#### Your instructions:
Until the line containing "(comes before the" has been reproduced, keep reproducing each line of the material below exactly, starting with the first.

#### Data below:
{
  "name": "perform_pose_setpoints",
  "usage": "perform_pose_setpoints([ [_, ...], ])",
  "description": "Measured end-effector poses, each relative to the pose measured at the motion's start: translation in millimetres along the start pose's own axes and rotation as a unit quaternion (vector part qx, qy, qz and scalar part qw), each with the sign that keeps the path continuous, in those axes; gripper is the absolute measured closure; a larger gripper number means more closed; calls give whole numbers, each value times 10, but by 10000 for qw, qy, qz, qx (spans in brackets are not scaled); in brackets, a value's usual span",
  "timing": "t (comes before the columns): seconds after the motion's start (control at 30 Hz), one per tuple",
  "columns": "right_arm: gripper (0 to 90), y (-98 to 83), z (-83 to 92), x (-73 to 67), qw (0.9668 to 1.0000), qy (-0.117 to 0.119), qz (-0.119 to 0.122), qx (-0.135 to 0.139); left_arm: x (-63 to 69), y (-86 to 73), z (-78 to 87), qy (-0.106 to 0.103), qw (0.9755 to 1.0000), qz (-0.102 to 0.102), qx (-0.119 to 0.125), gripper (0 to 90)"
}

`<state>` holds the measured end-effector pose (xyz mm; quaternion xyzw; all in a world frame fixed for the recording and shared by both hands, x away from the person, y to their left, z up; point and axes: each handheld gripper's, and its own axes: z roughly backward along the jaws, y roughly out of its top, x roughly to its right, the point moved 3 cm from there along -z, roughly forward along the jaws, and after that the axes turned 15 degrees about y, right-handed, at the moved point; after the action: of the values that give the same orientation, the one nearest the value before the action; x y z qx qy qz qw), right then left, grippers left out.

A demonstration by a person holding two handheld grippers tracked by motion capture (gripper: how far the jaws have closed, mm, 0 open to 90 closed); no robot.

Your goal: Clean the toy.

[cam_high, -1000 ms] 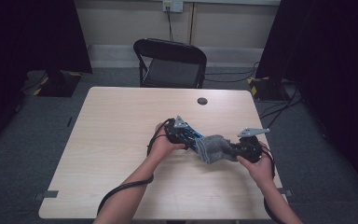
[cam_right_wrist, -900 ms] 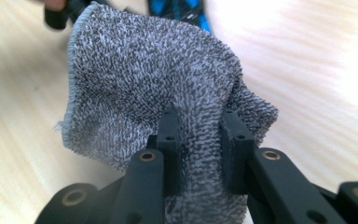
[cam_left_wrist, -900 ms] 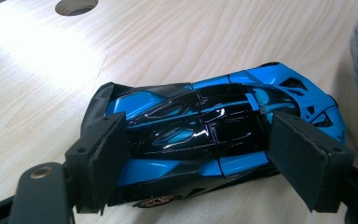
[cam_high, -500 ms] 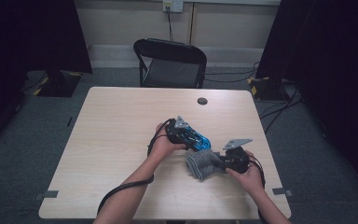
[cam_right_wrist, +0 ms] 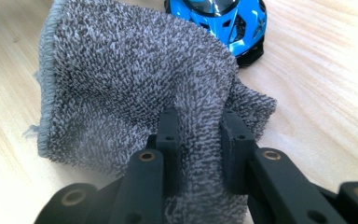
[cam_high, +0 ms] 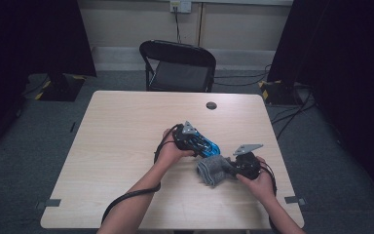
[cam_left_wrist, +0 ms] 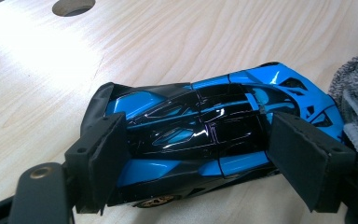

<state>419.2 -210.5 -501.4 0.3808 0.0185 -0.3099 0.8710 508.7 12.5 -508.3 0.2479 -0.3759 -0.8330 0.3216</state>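
— What are you holding right now?

— I'm pinching a grey cloth (cam_right_wrist: 135, 88) in my right claw (cam_right_wrist: 198, 126); it's bunching soft and limp between the jaws, draping onto the surface (cam_high: 126, 126) just ahead of them.

— And the toy car (cam_left_wrist: 205, 135)?

— It's sitting between the jaws of my left claw (cam_left_wrist: 205, 154), which are pressing on its two ends. I'm judging it light, stiff and glossy, so probably slippery; gripping the ends seems safest.

— Where's the cloth relative to it?

— It's lying just beside the car's nose, right of my left claw.
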Motion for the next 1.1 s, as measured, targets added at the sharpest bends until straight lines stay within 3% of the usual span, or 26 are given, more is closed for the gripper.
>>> perform_pose_setpoints([
  [0.4, 728, -2, 39, 108, 9999, -142, -59, -15, -2, -2, 0, -2, 10000, -12, 11, 202],
  [0.73, 727, -2, 109, 298, 9991, -281, -306, 55, -4, -1, 0, -13, 10000, -15, 10, 202],
  [1.1, 726, 76, 168, 533, 9972, -547, -510, -73, 2, 1, -1, -14, 10000, 5, 6, 201],
])
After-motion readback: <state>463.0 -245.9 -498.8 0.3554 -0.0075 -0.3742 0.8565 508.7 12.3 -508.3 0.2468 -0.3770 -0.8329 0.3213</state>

#### Problem solution:
{
  "name": "perform_pose_setpoints",
  "usage": "perform_pose_setpoints([ [_, ...], ])",
  "description": "Measured end-effector poses, each relative to the pose measured at the motion's start: translation in millimetres along the start pose's own axes and rotation as a unit quaternion (vector part qx, qy, qz and scalar part qw), each with the sign that keeps the path continuous, in those axes; gripper is the absolute measured closure; a larger gripper number means more closed; calls give whole numbers, each value times 10, but by 10000 for qw, qy, qz, qx (spans in brackets are not scaled); in brackets, a value's usual span",
  "timing": "t (comes before the columns): seconds after the motion's start (control at 30 Hz), one per tuple",

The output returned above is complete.